Task brief: Please return every line of the material verbatim and skip any images.

Dataset excerpt:
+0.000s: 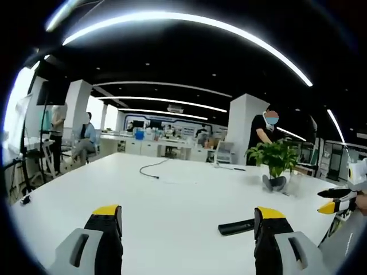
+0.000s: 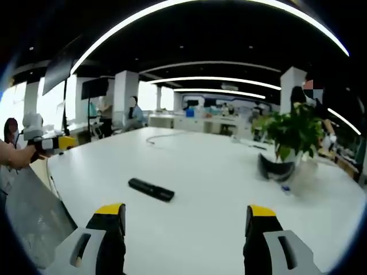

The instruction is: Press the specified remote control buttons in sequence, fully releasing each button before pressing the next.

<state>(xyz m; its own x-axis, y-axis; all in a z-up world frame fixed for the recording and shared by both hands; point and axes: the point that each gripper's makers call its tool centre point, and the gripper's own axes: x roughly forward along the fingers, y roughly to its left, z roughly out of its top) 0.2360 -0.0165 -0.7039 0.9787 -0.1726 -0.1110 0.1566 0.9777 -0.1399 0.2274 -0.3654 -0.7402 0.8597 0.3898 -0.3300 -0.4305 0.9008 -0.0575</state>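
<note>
in the left gripper view the left hand-held gripper [image 1: 186,220] stands spread, its right jaw covering one end of the black remote [image 1: 236,227]. the right hand-held gripper [image 2: 186,217] is spread too, above the white table [image 2: 218,172]; the remote lies flat ahead, buttons too small to read. a potted plant [image 2: 289,137] stands beyond.

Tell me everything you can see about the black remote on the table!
The remote is a long, thin, flat black bar, probably plastic. It lies flat on the white table, by itself, with bare tabletop around it and nothing touching it. In the right gripper view it sits at a slant, ahead of the open jaws and a bit to their left. In the left gripper view its end pokes out beside the right-hand jaw. Its buttons are too small and dark to make out.
</note>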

Solution to the exercise:
+0.000s: 
+0.000s: 

The instruction is: Press the specified remote control buttons in sequence, fully releasing each button before pressing the next.

<state>(xyz m; its own x-axis, y-axis; all in a z-up world frame fixed for the recording and shared by both hands; point and axes: the point that each gripper's makers call its tool centre point, and the gripper's own axes: x roughly forward along the fingers, y roughly to its left, z roughly out of its top) 0.2360 -0.0165 -0.7039 0.9787 -0.1726 -0.1110 0.1566 0.9777 -0.1399 0.2274 -0.3654 -0.7402 0.8597 0.3898 -0.3300 -0.4305 0.9008 -0.0575</state>
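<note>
in the left gripper view the left hand-held gripper [image 1: 186,220] stands spread, its right jaw covering one end of the black remote [image 1: 236,227]. the right hand-held gripper [image 2: 186,217] is spread too, above the white table [image 2: 218,172]; the remote lies flat ahead, buttons too small to read. a potted plant [image 2: 289,137] stands beyond.

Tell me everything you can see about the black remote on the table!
The remote is a long, thin, flat black bar, probably plastic. It lies flat on the white table, by itself, with bare tabletop around it and nothing touching it. In the right gripper view it sits at a slant, ahead of the open jaws and a bit to their left. In the left gripper view its end pokes out beside the right-hand jaw. Its buttons are too small and dark to make out.
</note>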

There's no more to this exercise.